PROBLEM DESCRIPTION:
Please return the listing exactly, line for line.

----------

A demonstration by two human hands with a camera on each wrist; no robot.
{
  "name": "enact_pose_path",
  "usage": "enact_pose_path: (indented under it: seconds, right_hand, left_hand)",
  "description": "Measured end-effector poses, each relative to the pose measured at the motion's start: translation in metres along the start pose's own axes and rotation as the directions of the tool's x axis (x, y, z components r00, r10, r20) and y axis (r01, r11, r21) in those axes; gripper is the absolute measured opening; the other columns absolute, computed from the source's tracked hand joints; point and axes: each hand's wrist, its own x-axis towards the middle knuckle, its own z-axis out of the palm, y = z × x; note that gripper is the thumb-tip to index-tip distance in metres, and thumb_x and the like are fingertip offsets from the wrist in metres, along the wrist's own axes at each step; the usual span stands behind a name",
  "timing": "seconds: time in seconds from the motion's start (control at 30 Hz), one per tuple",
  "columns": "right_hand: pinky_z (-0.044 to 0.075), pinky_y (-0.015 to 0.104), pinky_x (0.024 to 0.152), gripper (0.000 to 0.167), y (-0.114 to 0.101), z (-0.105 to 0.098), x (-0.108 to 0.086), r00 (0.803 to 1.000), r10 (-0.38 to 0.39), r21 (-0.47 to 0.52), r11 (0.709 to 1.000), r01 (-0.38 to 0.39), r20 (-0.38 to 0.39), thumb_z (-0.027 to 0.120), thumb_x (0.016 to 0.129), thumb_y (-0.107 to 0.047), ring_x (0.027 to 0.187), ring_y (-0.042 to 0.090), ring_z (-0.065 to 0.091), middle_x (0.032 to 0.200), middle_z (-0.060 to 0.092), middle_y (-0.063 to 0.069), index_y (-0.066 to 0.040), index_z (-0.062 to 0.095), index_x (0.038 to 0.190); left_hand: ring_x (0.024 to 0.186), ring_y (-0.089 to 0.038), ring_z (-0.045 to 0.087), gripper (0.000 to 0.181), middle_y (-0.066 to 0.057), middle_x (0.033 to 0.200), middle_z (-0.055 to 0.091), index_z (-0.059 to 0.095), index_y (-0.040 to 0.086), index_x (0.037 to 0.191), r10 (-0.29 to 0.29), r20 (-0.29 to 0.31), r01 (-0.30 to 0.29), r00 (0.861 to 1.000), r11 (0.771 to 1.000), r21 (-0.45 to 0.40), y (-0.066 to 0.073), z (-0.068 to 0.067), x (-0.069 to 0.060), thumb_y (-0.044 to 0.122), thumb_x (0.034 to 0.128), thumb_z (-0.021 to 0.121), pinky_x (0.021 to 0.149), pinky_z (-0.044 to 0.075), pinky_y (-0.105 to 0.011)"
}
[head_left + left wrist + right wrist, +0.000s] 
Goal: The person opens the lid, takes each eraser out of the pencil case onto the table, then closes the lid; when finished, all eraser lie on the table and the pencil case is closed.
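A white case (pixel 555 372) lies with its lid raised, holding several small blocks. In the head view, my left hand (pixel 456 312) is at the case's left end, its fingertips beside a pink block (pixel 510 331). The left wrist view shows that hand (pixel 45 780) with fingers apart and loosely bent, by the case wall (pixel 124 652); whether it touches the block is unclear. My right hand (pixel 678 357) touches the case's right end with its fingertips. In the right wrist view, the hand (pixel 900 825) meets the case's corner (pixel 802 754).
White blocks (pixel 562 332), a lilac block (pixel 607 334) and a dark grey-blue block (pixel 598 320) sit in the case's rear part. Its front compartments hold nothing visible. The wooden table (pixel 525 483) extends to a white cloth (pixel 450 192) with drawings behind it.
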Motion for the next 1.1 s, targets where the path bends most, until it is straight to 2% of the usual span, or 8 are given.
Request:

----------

TASK ANSWER:
A demonstration by two human hands with a camera on each wrist; no robot.
{
  "name": "enact_pose_path",
  "usage": "enact_pose_path: (indented under it: seconds, right_hand, left_hand)",
  "description": "Measured end-effector poses, each relative to the pose measured at the motion's start: translation in metres along the start pose's own axes and rotation as the directions of the tool's x axis (x, y, z components r00, r10, r20) and y axis (r01, r11, r21) in those axes; gripper is the absolute measured opening; the other columns absolute, computed from the source's tracked hand joints; point and axes: each hand's wrist, its own x-axis towards the middle knuckle, its own z-axis out of the palm, y = z × x; note that gripper is the thumb-tip to index-tip distance in metres, and thumb_x and the like are fingertip offsets from the wrist in metres, along the wrist's own axes at each step; the usual span stands behind a name",
  "timing": "seconds: time in seconds from the motion's start (control at 30 Hz), one per tuple",
  "columns": "right_hand: pinky_z (-0.044 to 0.075), pinky_y (-0.015 to 0.104), pinky_x (0.024 to 0.152), gripper (0.000 to 0.167), y (-0.114 to 0.101), z (-0.105 to 0.098), x (-0.108 to 0.086), r00 (0.803 to 1.000), r10 (-0.38 to 0.39), r21 (-0.47 to 0.52), r11 (0.709 to 1.000), r01 (-0.38 to 0.39), r20 (-0.38 to 0.39), thumb_z (-0.027 to 0.120), thumb_x (0.016 to 0.129), thumb_y (-0.107 to 0.047), ring_x (0.027 to 0.187), ring_y (-0.042 to 0.090), ring_z (-0.065 to 0.091), middle_x (0.032 to 0.200), middle_z (-0.060 to 0.092), middle_y (-0.063 to 0.069), index_y (-0.066 to 0.040), index_z (-0.062 to 0.095), index_x (0.038 to 0.190); left_hand: ring_x (0.024 to 0.186), ring_y (-0.089 to 0.038), ring_z (-0.045 to 0.087), gripper (0.000 to 0.181), middle_y (-0.066 to 0.057), middle_x (0.033 to 0.200), middle_z (-0.055 to 0.091), index_z (-0.059 to 0.095), index_y (-0.040 to 0.086), index_x (0.037 to 0.191), r10 (-0.29 to 0.29), r20 (-0.29 to 0.31), r01 (-0.30 to 0.29), r00 (0.861 to 1.000), r11 (0.771 to 1.000), r21 (-0.45 to 0.40), y (-0.066 to 0.073), z (-0.068 to 0.067), x (-0.069 to 0.060), thumb_y (-0.044 to 0.122), thumb_x (0.034 to 0.128), thumb_z (-0.021 to 0.121), pinky_x (0.021 to 0.149), pinky_z (-0.044 to 0.075), pinky_y (-0.105 to 0.011)"
}
[head_left + left wrist + right wrist, +0.000s] 
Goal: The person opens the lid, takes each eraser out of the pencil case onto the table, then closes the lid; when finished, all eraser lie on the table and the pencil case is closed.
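A white case (pixel 555 372) lies with its lid raised, holding several small blocks. In the head view, my left hand (pixel 456 312) is at the case's left end, its fingertips beside a pink block (pixel 510 331). The left wrist view shows that hand (pixel 45 780) with fingers apart and loosely bent, by the case wall (pixel 124 652); whether it touches the block is unclear. My right hand (pixel 678 357) touches the case's right end with its fingertips. In the right wrist view, the hand (pixel 900 825) meets the case's corner (pixel 802 754).
White blocks (pixel 562 332), a lilac block (pixel 607 334) and a dark grey-blue block (pixel 598 320) sit in the case's rear part. Its front compartments hold nothing visible. The wooden table (pixel 525 483) extends to a white cloth (pixel 450 192) with drawings behind it.
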Motion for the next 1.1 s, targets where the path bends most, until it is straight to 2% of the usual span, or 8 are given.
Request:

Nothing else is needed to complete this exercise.